§ Work item: Give the data back exactly. Leave out any images.
┌──
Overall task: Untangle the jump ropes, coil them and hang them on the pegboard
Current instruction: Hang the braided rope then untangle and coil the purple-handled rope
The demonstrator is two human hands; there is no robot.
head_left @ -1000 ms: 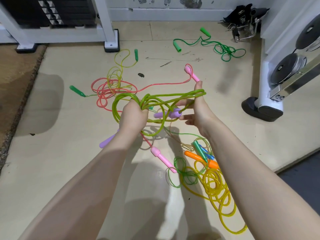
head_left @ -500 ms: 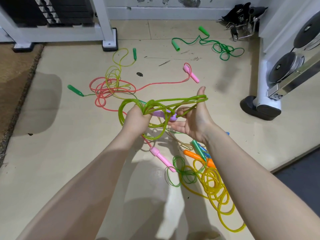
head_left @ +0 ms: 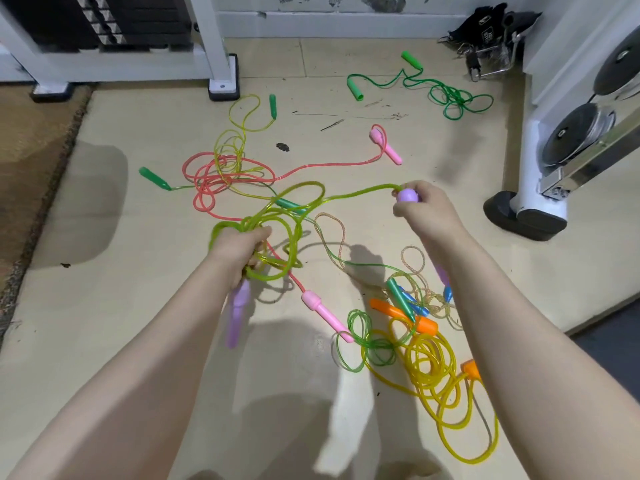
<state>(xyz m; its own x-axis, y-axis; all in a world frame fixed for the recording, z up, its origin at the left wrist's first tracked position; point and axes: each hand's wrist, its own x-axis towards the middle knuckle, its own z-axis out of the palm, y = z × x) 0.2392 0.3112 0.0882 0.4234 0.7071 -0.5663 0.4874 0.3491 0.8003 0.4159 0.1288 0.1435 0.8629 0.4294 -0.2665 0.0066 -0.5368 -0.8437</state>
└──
§ Output of the exercise:
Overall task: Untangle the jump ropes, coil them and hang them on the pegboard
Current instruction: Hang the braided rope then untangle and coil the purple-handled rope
The demonstrator is two human hands; there is no robot.
head_left @ -1000 ms: 
head_left @ -500 ms: 
head_left @ +0 ms: 
<state>(xyz m; its own x-axis, y-axis; all in a world frame fixed for the recording, z up, its origin at the left wrist's first tracked position; point and axes: each hand's wrist, its own x-axis towards the middle knuckle, its own z-axis out of the palm, y = z × x) 0.2392 0.3112 0.0882 0.4234 0.7071 -0.5663 0.4874 0.3491 0.8003 0.4159 0.1288 0.1435 0.8629 0.4294 -0.2665 0.0066 -0.5368 -0.8437</state>

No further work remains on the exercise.